> **Problem statement**
For the entries that appear below, write out the exact text and omit the pictures.

───── Task material ─────

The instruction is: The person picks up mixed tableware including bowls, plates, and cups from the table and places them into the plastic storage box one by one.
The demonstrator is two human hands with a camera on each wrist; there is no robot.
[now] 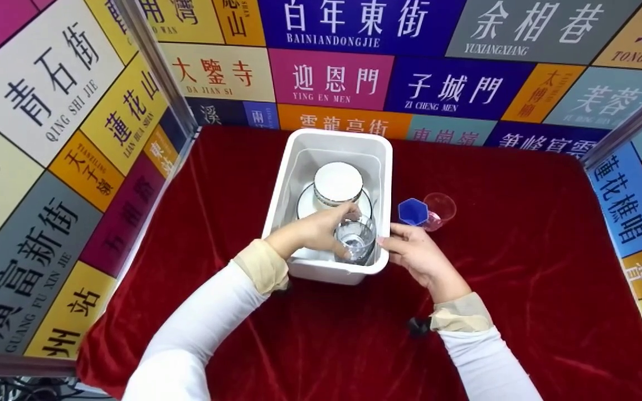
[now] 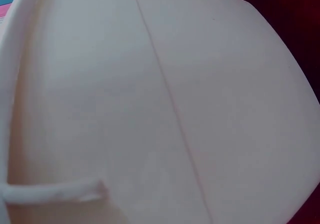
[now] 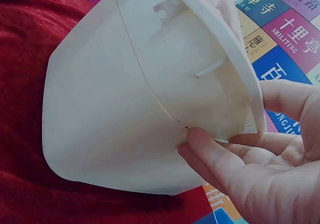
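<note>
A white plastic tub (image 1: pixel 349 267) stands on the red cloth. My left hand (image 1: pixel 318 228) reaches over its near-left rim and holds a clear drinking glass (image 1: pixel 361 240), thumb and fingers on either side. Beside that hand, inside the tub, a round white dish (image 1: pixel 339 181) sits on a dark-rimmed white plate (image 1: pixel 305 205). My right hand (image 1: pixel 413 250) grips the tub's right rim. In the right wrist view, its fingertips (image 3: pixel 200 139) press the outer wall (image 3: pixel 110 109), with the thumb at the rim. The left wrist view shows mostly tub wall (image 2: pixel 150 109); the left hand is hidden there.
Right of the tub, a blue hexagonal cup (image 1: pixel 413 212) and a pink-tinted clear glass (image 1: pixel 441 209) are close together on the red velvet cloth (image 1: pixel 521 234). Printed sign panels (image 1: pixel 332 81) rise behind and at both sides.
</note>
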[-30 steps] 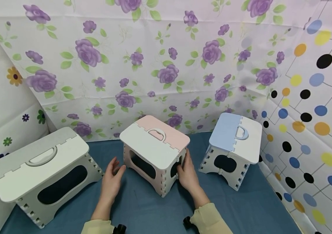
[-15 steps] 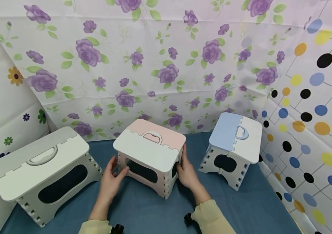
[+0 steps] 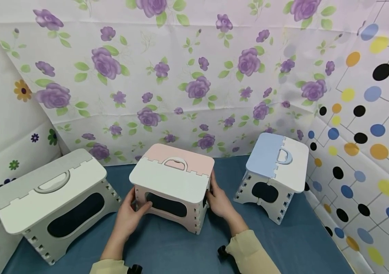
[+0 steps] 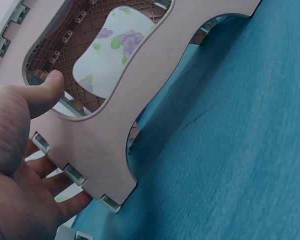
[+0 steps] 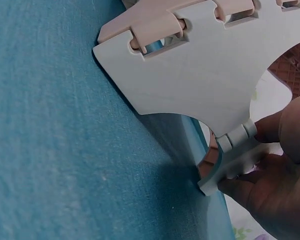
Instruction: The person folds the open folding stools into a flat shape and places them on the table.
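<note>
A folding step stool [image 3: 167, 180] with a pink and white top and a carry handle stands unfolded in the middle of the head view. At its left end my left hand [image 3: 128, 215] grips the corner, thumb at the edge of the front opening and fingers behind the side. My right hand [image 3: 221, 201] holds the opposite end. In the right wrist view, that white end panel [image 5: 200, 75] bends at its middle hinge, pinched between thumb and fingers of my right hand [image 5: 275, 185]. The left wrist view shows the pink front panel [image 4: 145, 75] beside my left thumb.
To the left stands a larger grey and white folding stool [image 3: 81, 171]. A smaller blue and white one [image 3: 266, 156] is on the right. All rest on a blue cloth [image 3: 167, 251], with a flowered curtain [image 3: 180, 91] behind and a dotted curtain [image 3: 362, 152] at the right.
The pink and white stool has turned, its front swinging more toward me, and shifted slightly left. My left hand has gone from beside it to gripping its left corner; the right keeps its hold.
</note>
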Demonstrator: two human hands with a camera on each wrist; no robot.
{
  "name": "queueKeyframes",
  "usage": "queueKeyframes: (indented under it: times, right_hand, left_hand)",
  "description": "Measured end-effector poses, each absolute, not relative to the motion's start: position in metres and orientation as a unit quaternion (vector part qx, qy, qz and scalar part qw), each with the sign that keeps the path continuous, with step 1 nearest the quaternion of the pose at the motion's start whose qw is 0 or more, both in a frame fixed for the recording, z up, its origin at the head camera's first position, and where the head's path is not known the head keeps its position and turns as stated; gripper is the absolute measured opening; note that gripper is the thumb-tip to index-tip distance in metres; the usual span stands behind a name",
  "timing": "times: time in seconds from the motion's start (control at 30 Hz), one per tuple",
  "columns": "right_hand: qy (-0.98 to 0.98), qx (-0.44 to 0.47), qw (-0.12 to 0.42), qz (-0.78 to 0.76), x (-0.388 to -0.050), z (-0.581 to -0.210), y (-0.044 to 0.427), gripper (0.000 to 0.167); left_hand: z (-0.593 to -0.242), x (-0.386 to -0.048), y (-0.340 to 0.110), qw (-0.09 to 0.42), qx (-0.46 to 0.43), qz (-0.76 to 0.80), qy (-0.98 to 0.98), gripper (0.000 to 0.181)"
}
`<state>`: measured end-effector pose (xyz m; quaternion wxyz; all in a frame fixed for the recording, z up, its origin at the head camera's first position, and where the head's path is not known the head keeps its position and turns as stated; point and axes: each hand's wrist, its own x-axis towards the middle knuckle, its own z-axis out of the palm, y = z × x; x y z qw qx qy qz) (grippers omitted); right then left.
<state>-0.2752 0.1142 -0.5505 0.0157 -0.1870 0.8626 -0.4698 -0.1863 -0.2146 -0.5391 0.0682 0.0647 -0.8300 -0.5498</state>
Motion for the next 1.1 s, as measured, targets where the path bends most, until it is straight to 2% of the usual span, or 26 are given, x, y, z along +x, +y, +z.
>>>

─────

> **Response to the task**
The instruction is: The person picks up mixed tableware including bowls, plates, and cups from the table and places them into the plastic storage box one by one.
The demonstrator is two human hands with a camera on each wrist; there is no robot.
[now] 
[now] 
[now] 
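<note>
A white plastic tub (image 1: pixel 349 267) stands on the red cloth. My left hand (image 1: pixel 318 228) reaches over its near-left rim and holds a clear drinking glass (image 1: pixel 361 240), thumb and fingers on either side. Beside that hand, inside the tub, a round white dish (image 1: pixel 339 181) sits on a dark-rimmed white plate (image 1: pixel 305 205). My right hand (image 1: pixel 413 250) grips the tub's right rim. In the right wrist view, its fingertips (image 3: pixel 200 139) press the outer wall (image 3: pixel 110 109), with the thumb at the rim. The left wrist view shows mostly tub wall (image 2: pixel 150 109); the left hand is hidden there.
Right of the tub, a blue hexagonal cup (image 1: pixel 413 212) and a pink-tinted clear glass (image 1: pixel 441 209) are close together on the red velvet cloth (image 1: pixel 521 234). Printed sign panels (image 1: pixel 332 81) rise behind and at both sides.
</note>
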[-30 steps] 
[-15 steps] 
[+0 steps] 
[+0 steps] 
[+0 steps] 
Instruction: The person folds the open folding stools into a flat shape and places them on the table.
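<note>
A folding step stool [image 3: 167, 180] with a pink and white top and a carry handle stands unfolded in the middle of the head view. At its left end my left hand [image 3: 128, 215] grips the corner, thumb at the edge of the front opening and fingers behind the side. My right hand [image 3: 221, 201] holds the opposite end. In the right wrist view, that white end panel [image 5: 200, 75] bends at its middle hinge, pinched between thumb and fingers of my right hand [image 5: 275, 185]. The left wrist view shows the pink front panel [image 4: 145, 75] beside my left thumb.
To the left stands a larger grey and white folding stool [image 3: 81, 171]. A smaller blue and white one [image 3: 266, 156] is on the right. All rest on a blue cloth [image 3: 167, 251], with a flowered curtain [image 3: 180, 91] behind and a dotted curtain [image 3: 362, 152] at the right.
The pink and white stool has turned, its front swinging more toward me, and shifted slightly left. My left hand has gone from beside it to gripping its left corner; the right keeps its hold.
</note>
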Demonstrator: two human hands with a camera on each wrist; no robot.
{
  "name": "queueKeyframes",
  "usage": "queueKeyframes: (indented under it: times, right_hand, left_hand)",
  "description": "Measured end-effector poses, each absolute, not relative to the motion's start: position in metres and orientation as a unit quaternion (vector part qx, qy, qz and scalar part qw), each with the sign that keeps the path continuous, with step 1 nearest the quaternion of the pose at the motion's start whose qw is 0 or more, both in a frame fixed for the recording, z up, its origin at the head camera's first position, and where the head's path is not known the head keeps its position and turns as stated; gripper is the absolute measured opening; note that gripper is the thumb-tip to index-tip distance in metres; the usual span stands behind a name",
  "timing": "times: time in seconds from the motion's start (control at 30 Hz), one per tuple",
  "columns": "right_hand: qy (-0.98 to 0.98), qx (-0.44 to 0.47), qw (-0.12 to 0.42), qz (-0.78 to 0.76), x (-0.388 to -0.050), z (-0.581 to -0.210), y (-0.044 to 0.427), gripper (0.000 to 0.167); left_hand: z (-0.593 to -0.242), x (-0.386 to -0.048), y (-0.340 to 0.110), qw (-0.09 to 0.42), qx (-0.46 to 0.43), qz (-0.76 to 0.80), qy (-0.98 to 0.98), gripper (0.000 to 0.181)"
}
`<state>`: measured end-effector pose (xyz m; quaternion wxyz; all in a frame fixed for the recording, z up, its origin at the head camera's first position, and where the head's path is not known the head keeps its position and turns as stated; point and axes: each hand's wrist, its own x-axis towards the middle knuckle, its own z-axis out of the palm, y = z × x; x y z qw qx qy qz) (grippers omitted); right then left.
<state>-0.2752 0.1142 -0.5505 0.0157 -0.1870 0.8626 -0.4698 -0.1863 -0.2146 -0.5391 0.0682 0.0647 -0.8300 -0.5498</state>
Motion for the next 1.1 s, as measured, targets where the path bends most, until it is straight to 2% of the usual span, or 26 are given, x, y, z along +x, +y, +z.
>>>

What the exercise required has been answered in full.